Security researcher Pouya Darabi discovers that Facebook’s new polling feature can be gamed to delete other photos on the social network – including private ones – via their unique identifiers. Facebook gives him $10,000 for bringing the vulnerability to its attention.

It’s not often you hear of a software bug resulting in divorce, but we are living in exceptional times. A common Uber app bug revealed a man’s affair to his wife, leading to a divorce and a lawsuit landing in Uber’s lap. The bug causes Uber notifications to be pushed to a device, even after logging out of your account on that device. In this case, the “cheating Frenchman”, who had once called an Uber from his wife’s phone, was exposed when she received notifications of using Uber to visit his mistress.

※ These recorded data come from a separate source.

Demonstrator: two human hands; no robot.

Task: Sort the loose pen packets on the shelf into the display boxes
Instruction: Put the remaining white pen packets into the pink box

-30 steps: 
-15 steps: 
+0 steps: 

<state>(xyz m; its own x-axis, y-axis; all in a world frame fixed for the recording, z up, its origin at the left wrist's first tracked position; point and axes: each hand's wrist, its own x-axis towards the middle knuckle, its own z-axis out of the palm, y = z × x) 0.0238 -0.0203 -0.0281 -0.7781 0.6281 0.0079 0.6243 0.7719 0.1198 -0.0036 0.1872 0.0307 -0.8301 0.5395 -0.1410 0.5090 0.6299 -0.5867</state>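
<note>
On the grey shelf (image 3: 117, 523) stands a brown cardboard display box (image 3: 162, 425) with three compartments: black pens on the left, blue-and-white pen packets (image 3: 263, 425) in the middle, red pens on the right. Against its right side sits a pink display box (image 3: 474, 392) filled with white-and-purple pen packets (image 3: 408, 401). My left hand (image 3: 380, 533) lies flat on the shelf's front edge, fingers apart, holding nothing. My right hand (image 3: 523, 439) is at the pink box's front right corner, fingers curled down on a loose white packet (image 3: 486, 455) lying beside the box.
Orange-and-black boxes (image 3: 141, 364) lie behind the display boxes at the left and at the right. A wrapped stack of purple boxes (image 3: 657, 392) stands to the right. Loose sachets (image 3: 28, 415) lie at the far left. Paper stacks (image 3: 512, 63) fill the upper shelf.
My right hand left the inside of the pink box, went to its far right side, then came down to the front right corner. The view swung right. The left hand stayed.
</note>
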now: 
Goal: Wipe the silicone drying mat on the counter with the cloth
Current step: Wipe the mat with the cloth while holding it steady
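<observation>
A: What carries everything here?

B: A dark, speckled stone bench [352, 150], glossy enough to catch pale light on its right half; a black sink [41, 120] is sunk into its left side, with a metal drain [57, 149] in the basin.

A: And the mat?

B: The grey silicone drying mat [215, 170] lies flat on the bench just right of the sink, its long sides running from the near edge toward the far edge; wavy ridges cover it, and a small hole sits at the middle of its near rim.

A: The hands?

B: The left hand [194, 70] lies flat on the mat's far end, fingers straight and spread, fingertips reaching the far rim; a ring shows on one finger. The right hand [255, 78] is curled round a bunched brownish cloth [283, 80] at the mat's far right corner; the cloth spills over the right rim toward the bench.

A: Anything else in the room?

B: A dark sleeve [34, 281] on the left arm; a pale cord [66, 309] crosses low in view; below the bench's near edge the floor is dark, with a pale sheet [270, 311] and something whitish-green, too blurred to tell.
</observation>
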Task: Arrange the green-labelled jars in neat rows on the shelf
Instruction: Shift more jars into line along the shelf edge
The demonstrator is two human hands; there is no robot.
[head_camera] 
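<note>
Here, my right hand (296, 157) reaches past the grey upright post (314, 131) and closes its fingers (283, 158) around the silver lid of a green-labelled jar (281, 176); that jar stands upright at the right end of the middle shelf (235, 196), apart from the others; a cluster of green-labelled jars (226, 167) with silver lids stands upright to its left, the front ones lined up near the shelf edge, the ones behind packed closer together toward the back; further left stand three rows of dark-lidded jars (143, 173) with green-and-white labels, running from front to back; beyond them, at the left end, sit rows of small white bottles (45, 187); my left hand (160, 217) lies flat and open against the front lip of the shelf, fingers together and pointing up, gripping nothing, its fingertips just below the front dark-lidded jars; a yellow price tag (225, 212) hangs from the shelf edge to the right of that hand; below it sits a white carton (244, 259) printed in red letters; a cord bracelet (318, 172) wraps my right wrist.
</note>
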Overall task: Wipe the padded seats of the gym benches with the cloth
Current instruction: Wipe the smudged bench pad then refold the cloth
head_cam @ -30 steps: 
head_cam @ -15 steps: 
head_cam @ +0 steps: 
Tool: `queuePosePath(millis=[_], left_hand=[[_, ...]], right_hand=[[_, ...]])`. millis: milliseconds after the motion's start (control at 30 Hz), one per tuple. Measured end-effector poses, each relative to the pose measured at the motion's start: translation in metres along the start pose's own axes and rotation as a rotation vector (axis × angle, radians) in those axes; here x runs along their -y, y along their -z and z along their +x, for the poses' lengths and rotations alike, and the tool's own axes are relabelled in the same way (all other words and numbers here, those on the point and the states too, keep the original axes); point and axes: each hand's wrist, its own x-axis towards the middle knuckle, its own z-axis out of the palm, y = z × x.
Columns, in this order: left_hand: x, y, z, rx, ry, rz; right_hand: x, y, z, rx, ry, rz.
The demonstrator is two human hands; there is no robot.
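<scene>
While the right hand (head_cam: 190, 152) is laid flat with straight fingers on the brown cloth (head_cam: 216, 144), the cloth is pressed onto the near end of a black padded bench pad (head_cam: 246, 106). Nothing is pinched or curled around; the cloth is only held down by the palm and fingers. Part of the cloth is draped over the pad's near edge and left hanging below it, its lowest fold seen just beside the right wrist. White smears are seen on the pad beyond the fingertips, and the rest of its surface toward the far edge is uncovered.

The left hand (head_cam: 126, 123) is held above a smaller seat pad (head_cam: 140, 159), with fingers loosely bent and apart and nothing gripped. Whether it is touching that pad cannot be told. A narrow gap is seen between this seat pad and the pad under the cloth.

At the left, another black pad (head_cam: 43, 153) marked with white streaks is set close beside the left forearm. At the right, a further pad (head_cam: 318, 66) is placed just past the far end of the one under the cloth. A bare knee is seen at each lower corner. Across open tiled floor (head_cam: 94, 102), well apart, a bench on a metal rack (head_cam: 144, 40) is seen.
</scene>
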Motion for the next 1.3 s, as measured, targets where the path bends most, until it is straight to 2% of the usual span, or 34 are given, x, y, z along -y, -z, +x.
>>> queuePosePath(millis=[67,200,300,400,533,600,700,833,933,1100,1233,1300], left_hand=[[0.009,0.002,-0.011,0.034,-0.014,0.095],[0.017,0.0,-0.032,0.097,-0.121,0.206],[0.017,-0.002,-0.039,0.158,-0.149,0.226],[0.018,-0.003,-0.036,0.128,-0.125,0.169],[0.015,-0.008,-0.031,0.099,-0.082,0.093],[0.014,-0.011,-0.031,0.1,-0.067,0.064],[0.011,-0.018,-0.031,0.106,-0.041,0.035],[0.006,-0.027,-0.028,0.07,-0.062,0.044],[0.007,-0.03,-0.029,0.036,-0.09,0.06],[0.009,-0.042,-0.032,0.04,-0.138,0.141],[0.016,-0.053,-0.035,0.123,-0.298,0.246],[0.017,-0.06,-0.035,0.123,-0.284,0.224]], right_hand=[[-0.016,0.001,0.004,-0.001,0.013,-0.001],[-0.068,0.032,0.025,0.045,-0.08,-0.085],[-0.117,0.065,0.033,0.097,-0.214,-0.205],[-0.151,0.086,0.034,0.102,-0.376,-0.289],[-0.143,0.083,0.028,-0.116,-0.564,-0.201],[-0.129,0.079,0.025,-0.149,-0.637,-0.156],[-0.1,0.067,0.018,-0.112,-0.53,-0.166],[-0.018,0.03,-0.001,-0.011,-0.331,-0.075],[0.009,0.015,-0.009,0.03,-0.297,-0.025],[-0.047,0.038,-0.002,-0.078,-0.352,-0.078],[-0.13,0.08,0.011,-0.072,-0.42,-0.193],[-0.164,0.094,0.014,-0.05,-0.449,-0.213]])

Top Software Glitches of 2017 | That could have been avoided

It’s easy to shrug and assume that these top software glitches of 2017 are simply a cost of doing business in an always-on, connected world. Fortunately, this isn’t true. In fact, one of the primary reasons companies are embracing Test automation is because it allows them to find defects before they enter production. With continuous integration becoming standard practice, there are more updates and upgrades happening in today’s technology landscape than ever before. But that doesn’t mean these frequent changes should put your business at risk. It is possible for businesses to deploy change while ensuring that every business process works and every application runs as it should.

Software glitches of 2017

Avoid negative press attention, angry customers, and frustrated employees by embracing continuous automated testing, i.e. no human intervention required to conduct critical testing on a regular basis. This is especially important given the increasing prevalence of Agile and DevOps methodologies. This gives teams the control to schedule and run end-to-end tests in parallel and at scale. Running tests in parallel allows companies to scale their regression testing of every process, every day. The value of ensuring uninterrupted business execution is enormous. Technology glitches create PR nightmares – as you can see from the list above. Automated business process testing can safeguard businesses against software-related disruptions and failures, and keep your business off lists of top glitches in the years to come.